GOAL OF THE EXERCISE → Repeat the whole of the data, keeping every detail the same.
-------- INPUT DATA
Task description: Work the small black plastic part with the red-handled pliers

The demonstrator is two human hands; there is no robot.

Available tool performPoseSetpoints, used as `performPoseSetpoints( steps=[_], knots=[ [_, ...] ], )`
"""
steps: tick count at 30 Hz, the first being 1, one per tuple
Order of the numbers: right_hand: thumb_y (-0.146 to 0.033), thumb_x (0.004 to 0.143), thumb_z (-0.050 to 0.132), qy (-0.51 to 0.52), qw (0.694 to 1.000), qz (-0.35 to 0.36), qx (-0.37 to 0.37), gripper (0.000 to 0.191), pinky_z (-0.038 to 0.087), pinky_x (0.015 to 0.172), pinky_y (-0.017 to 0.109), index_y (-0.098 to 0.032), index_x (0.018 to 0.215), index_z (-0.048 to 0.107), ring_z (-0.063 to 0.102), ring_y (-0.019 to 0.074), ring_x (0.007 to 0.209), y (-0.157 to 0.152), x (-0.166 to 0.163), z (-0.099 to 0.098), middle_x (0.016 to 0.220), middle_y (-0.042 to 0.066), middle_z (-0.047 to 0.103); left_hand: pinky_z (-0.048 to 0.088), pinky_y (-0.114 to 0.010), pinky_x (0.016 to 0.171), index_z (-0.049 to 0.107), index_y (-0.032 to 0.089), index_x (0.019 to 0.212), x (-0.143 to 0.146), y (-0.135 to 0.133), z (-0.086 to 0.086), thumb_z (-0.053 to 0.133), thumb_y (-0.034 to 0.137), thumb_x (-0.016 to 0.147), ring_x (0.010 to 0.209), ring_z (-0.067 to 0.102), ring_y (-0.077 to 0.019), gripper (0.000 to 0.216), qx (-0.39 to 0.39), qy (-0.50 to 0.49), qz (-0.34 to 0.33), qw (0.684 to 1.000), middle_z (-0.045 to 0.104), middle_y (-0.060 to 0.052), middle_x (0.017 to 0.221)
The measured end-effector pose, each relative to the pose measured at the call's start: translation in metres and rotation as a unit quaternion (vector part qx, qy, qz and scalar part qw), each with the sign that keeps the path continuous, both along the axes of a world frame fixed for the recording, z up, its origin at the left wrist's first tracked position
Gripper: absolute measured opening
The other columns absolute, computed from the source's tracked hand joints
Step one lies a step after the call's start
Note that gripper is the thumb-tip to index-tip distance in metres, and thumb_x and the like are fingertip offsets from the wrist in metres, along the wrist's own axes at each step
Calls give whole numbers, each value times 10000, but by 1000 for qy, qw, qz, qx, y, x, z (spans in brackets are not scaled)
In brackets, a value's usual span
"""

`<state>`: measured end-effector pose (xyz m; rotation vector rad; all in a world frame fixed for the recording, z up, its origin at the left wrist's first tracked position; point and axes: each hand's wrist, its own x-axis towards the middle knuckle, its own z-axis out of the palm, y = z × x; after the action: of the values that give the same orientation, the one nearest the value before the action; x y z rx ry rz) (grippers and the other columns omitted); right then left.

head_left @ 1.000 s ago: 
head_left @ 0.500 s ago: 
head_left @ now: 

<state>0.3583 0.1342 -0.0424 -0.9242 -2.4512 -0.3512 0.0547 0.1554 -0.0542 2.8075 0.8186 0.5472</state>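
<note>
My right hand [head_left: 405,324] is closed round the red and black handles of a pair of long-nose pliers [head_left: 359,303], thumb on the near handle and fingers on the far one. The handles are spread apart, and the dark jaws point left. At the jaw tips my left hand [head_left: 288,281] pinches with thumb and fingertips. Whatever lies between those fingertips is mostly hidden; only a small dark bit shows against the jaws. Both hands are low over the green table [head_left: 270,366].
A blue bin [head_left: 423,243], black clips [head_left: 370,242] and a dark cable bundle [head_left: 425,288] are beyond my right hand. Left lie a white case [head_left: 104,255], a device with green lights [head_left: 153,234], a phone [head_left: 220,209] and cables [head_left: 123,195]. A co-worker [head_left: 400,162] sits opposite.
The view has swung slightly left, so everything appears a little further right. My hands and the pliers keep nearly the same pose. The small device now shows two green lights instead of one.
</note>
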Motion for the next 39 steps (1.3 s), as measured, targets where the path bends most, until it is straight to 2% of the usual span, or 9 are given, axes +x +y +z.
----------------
TASK RESULT →
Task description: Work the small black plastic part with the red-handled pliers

The demonstrator is two human hands; there is no robot.

Available tool performPoseSetpoints, used as `performPoseSetpoints( steps=[_], knots=[ [_, ...] ], )`
"""
steps: tick count at 30 Hz, the first being 1, one per tuple
Order of the numbers: right_hand: thumb_y (-0.146 to 0.033), thumb_x (0.004 to 0.143), thumb_z (-0.050 to 0.132), qy (-0.51 to 0.52), qw (0.694 to 1.000), qz (-0.35 to 0.36), qx (-0.37 to 0.37), gripper (0.000 to 0.191), pinky_z (-0.038 to 0.087), pinky_x (0.015 to 0.172), pinky_y (-0.017 to 0.109), index_y (-0.098 to 0.032), index_x (0.018 to 0.215), index_z (-0.048 to 0.107), ring_z (-0.063 to 0.102), ring_y (-0.019 to 0.074), ring_x (0.007 to 0.209), y (-0.157 to 0.152), x (-0.166 to 0.163), z (-0.099 to 0.098), middle_x (0.016 to 0.220), middle_y (-0.042 to 0.066), middle_z (-0.047 to 0.103); left_hand: pinky_z (-0.048 to 0.088), pinky_y (-0.114 to 0.010), pinky_x (0.016 to 0.171), index_z (-0.049 to 0.107), index_y (-0.032 to 0.089), index_x (0.019 to 0.212), x (-0.143 to 0.146), y (-0.135 to 0.133), z (-0.086 to 0.086), thumb_z (-0.053 to 0.133), thumb_y (-0.034 to 0.137), thumb_x (-0.016 to 0.147), ring_x (0.010 to 0.209), ring_z (-0.067 to 0.102), ring_y (-0.077 to 0.019), gripper (0.000 to 0.216), qx (-0.39 to 0.39), qy (-0.50 to 0.49), qz (-0.34 to 0.33), qw (0.684 to 1.000), middle_z (-0.045 to 0.104), middle_y (-0.060 to 0.052), middle_x (0.017 to 0.221)
The measured end-effector pose, each relative to the pose measured at the call's start: translation in metres and rotation as a unit quaternion (vector part qx, qy, qz and scalar part qw), each with the sign that keeps the path continuous, both along the axes of a world frame fixed for the recording, z up, its origin at the left wrist's first tracked position
Gripper: absolute measured opening
The other columns absolute, computed from the source's tracked hand joints
Step one lies a step after the call's start
Note that gripper is the thumb-tip to index-tip distance in metres, and thumb_x and the like are fingertip offsets from the wrist in metres, along the wrist's own axes at each step
Calls give whole numbers, each value times 10000, but by 1000 for qy, qw, qz, qx, y, x, z (spans in brackets are not scaled)
In brackets, a value's usual span
"""

`<state>`: measured end-effector pose (xyz m; rotation vector rad; all in a world frame fixed for the recording, z up, its origin at the left wrist's first tracked position; point and axes: each hand's wrist, its own x-axis towards the middle knuckle, its own z-axis out of the palm, y = z × x; after the action: of the values that give the same orientation, the one nearest the value before the action; x y z rx ry rz) (grippers and the other columns omitted); right then left.

head_left @ 1.000 s ago: 
head_left @ 0.500 s ago: 
head_left @ now: 

<state>0.3583 0.1342 -0.0424 -0.9242 -2.4512 -0.3512 0.0547 0.1554 -0.0542 2.8075 0.8186 0.5472</state>
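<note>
My right hand [head_left: 405,324] is closed round the red and black handles of a pair of long-nose pliers [head_left: 359,303], thumb on the near handle and fingers on the far one. The handles are spread apart, and the dark jaws point left. At the jaw tips my left hand [head_left: 288,281] pinches with thumb and fingertips. Whatever lies between those fingertips is mostly hidden; only a small dark bit shows against the jaws. Both hands are low over the green table [head_left: 270,366].
A blue bin [head_left: 423,243], black clips [head_left: 370,242] and a dark cable bundle [head_left: 425,288] are beyond my right hand. Left lie a white case [head_left: 104,255], a device with green lights [head_left: 153,234], a phone [head_left: 220,209] and cables [head_left: 123,195]. A co-worker [head_left: 400,162] sits opposite.
The view has swung slightly left, so everything appears a little further right. My hands and the pliers keep nearly the same pose. The small device now shows two green lights instead of one.
</note>
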Motion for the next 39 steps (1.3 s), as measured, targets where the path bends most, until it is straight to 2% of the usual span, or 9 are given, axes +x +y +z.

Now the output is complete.